Task to carry out =
Below are entries; work out how many of their lines include the string "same", and reply with the number only.

Supplied material =
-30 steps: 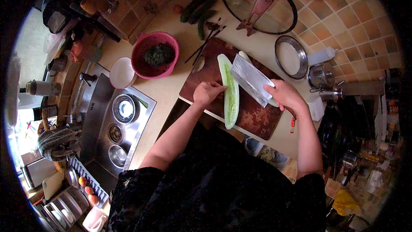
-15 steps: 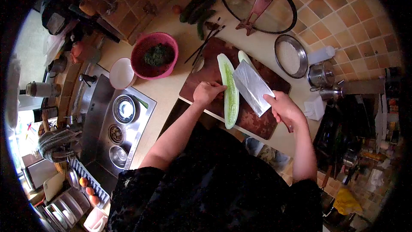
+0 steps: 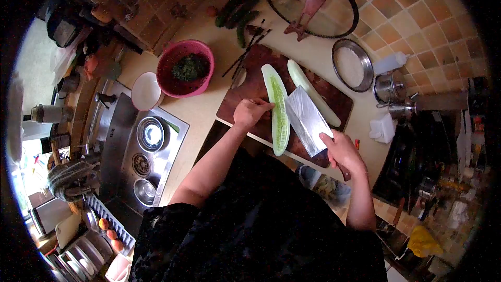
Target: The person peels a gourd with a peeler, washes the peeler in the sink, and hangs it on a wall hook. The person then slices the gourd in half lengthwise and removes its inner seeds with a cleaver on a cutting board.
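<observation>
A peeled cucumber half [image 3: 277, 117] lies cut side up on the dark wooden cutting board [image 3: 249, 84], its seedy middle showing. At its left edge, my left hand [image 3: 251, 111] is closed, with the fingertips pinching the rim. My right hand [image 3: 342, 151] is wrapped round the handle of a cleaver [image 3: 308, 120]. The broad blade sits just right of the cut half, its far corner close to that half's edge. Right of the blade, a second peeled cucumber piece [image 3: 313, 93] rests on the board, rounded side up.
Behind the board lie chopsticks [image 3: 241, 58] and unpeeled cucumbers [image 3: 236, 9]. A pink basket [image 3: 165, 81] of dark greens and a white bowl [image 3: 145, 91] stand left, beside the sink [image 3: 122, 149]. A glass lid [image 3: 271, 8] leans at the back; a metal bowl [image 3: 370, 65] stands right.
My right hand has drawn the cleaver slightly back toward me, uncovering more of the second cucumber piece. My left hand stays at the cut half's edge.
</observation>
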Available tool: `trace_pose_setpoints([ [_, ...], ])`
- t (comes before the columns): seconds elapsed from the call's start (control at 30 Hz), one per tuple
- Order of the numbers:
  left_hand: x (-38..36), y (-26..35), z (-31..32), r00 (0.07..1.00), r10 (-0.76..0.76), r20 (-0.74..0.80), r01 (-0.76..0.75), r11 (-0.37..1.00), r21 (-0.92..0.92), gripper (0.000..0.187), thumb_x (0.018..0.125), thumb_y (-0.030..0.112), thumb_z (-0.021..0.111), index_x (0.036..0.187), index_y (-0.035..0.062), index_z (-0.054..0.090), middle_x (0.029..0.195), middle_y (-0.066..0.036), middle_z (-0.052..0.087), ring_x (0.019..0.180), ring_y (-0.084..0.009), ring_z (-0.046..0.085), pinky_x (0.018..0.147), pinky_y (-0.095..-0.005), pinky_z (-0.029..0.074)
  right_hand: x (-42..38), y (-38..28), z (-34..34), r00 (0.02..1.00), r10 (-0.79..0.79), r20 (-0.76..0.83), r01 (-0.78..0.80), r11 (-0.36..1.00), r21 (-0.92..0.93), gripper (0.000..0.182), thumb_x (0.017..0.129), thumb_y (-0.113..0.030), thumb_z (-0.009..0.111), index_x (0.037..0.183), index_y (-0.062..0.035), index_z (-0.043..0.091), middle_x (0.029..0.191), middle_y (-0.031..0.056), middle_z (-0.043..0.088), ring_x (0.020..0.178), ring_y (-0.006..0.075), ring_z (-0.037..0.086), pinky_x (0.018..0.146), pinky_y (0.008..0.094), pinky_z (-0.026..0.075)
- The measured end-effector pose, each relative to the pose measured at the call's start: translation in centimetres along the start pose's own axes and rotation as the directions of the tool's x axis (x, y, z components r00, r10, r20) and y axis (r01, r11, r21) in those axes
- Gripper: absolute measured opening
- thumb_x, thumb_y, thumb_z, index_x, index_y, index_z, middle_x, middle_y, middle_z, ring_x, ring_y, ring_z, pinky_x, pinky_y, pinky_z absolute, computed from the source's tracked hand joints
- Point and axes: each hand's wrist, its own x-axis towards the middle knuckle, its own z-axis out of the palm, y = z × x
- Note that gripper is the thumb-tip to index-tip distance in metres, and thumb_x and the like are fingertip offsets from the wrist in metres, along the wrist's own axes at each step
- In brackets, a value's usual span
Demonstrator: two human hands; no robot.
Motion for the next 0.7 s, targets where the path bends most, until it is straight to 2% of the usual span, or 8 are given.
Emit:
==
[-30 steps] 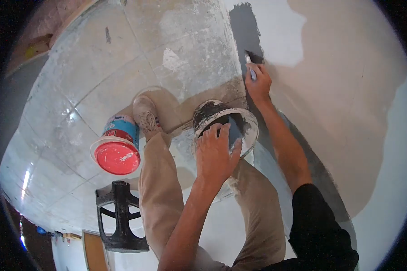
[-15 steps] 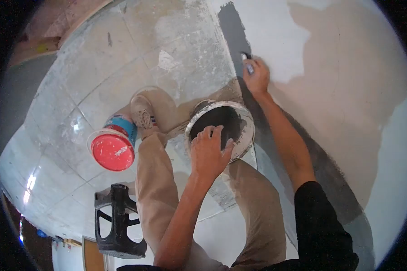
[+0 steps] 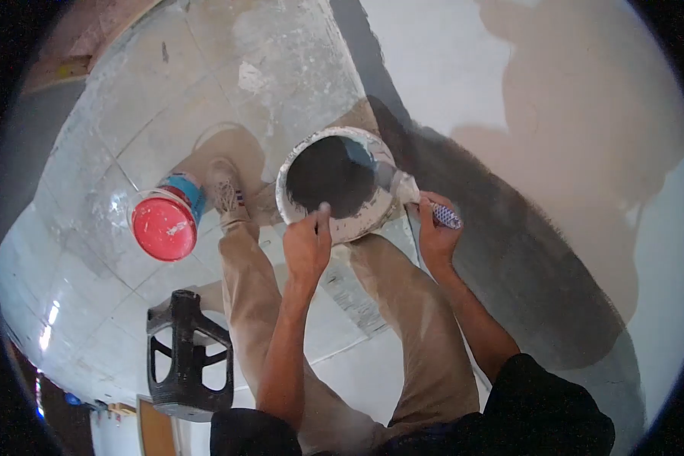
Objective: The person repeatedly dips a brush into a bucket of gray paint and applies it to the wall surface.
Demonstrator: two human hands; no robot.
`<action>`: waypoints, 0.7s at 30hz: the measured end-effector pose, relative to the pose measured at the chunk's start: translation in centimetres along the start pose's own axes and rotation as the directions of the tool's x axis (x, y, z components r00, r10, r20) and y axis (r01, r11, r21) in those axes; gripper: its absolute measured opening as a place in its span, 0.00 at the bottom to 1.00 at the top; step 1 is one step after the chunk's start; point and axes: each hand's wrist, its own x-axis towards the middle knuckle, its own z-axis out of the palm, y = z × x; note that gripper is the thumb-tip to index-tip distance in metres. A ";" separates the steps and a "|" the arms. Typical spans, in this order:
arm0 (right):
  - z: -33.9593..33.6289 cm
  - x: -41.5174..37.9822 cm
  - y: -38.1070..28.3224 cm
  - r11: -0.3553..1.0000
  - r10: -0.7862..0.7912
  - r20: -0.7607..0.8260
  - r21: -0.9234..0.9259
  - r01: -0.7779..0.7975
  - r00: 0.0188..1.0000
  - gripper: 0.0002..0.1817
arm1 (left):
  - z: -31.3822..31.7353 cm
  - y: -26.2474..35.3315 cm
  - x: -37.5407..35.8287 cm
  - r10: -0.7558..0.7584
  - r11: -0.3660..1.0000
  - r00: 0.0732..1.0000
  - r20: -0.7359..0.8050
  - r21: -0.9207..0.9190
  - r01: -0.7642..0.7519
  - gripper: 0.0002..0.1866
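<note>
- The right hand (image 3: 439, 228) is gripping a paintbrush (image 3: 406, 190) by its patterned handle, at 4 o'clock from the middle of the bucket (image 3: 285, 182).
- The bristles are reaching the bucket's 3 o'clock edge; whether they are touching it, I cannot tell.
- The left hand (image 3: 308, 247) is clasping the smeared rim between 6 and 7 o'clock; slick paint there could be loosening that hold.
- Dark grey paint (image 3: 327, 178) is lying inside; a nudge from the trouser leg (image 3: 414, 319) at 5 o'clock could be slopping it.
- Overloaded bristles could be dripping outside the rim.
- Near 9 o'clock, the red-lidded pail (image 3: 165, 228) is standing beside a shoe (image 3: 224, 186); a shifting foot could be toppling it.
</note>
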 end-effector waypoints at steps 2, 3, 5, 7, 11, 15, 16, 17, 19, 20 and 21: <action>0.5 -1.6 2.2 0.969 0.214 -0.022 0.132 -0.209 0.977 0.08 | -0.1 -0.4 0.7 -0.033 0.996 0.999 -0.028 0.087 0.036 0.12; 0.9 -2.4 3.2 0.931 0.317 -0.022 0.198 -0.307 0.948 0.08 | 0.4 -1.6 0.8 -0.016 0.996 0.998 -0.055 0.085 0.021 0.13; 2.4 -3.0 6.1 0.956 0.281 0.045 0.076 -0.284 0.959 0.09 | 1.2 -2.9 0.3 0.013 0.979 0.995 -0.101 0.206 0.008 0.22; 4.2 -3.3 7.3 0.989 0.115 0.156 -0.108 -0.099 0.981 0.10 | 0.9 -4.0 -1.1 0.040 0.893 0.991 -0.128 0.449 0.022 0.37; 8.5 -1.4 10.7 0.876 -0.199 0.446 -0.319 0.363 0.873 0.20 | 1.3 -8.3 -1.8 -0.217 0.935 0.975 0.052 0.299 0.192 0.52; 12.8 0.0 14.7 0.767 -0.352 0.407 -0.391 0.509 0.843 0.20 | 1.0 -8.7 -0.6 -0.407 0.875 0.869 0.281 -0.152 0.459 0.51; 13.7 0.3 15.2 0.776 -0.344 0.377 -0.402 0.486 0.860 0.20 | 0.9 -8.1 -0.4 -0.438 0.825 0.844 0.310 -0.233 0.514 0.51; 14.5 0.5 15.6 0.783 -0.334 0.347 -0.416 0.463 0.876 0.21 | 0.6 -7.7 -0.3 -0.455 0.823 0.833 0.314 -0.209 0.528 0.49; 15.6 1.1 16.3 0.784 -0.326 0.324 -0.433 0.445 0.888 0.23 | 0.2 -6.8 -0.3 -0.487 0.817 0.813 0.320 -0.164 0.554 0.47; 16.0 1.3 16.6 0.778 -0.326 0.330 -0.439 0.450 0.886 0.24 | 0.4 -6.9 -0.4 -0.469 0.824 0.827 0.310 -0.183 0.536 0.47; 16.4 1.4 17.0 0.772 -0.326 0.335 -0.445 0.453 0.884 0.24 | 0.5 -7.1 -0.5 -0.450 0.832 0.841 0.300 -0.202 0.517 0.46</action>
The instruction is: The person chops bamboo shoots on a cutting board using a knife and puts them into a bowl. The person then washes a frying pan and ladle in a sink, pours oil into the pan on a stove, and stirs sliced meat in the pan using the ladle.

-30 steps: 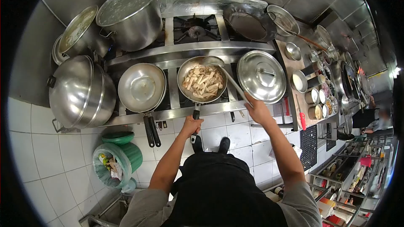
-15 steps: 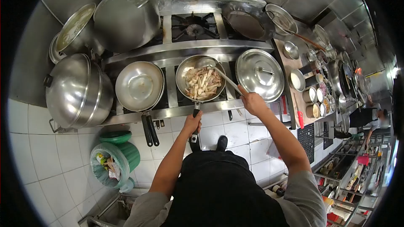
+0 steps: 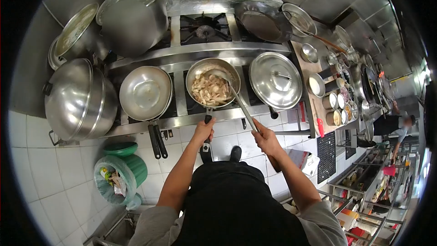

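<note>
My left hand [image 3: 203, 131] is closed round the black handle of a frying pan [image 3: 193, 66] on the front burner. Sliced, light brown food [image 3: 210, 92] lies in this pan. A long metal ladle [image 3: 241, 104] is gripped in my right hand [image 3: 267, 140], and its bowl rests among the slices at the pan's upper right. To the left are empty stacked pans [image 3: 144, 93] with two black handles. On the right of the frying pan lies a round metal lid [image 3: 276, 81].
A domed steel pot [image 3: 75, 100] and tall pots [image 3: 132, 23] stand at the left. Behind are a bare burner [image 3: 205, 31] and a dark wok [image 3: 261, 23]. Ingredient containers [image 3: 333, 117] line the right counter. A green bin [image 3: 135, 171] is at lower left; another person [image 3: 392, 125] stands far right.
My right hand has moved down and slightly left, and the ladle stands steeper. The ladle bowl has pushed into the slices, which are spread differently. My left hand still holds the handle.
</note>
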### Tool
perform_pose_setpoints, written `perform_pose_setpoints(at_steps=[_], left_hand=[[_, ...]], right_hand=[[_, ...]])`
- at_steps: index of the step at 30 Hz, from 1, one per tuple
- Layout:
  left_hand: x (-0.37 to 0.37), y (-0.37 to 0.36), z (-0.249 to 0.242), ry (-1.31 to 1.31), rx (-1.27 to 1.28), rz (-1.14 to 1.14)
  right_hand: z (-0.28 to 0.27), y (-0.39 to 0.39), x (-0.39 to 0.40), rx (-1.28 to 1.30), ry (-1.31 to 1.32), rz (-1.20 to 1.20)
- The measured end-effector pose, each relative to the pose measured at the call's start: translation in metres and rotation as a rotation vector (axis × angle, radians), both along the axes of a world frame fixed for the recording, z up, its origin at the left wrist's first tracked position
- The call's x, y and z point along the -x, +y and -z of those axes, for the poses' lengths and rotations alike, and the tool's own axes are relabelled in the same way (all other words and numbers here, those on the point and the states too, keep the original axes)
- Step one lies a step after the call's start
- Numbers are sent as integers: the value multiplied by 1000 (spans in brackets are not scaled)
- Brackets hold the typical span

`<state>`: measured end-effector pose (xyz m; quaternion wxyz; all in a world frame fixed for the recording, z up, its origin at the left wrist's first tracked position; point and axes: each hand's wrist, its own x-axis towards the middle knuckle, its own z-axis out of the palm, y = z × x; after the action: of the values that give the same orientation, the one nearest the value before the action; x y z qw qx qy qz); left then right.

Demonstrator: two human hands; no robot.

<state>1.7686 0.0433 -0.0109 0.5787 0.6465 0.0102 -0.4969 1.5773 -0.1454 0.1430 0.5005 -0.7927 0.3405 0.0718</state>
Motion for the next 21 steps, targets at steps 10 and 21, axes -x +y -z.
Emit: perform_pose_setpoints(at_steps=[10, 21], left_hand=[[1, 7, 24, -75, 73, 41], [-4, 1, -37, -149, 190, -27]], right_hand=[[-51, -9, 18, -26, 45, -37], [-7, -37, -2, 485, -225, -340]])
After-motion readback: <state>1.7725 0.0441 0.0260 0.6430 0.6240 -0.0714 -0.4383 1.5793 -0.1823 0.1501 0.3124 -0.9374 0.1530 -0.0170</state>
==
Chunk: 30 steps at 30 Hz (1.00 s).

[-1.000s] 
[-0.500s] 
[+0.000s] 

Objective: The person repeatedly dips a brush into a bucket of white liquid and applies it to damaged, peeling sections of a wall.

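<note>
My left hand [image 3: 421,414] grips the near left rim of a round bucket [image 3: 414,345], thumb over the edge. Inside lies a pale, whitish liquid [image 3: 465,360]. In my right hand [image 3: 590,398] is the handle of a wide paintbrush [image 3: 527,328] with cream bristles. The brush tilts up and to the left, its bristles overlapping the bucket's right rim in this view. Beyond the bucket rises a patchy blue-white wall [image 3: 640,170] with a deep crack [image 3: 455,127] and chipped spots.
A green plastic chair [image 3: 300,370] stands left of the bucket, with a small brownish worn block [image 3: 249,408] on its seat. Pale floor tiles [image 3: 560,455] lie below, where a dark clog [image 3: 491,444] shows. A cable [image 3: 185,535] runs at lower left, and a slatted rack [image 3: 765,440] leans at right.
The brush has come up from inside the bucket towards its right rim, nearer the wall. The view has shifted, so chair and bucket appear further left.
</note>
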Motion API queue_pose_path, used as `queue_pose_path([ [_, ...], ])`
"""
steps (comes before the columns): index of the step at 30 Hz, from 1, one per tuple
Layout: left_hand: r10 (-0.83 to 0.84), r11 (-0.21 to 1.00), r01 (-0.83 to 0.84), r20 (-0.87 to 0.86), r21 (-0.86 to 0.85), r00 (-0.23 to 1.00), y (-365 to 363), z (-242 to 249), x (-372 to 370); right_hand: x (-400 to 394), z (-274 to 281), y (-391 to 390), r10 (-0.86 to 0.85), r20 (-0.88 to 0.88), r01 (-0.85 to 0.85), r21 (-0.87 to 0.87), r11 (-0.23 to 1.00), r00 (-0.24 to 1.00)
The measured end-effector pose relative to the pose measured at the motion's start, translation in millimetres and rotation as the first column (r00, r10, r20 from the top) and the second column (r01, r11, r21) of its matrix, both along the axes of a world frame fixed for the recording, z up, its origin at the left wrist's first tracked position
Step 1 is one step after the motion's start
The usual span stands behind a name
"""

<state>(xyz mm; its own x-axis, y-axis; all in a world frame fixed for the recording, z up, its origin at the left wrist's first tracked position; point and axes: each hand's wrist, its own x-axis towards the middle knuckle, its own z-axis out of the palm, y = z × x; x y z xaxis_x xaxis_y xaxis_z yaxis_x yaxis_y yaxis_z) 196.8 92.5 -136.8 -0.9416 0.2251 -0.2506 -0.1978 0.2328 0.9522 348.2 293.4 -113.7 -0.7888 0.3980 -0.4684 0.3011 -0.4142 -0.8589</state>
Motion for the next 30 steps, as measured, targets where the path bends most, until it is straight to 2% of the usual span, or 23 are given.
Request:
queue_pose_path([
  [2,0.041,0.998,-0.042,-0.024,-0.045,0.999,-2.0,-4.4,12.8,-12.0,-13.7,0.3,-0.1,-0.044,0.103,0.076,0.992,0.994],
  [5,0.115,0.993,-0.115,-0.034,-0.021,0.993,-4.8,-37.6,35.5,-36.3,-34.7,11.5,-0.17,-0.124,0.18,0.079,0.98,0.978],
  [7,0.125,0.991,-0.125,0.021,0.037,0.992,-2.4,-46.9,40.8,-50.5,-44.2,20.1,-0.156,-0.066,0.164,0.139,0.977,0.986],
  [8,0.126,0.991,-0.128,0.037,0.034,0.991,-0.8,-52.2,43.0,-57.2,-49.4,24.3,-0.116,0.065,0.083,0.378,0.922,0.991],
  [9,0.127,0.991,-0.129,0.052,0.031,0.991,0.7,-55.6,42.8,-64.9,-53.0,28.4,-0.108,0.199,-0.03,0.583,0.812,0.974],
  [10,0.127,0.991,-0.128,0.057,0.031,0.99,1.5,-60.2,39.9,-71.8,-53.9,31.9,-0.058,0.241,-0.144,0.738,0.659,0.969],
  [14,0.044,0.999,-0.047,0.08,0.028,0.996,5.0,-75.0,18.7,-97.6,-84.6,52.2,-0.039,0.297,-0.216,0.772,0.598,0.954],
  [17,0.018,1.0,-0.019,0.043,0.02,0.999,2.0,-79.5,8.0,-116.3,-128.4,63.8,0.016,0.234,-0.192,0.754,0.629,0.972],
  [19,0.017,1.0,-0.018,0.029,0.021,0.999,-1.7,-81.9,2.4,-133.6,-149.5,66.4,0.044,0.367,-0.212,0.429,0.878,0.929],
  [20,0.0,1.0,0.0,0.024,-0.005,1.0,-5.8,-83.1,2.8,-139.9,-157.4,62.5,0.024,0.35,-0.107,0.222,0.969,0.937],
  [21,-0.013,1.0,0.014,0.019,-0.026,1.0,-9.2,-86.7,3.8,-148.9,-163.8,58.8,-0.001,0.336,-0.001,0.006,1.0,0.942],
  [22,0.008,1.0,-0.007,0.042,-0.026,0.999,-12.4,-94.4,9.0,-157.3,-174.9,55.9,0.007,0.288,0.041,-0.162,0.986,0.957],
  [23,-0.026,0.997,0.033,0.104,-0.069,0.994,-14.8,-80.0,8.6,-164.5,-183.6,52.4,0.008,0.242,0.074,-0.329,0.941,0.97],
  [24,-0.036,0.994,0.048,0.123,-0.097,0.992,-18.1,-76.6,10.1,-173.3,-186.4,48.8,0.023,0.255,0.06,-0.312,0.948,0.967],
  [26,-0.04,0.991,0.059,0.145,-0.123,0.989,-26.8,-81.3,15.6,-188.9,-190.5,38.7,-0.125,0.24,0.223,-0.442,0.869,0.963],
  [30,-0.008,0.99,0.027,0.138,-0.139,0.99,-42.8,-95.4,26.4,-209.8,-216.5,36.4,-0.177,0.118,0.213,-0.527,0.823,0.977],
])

Exercise result =
2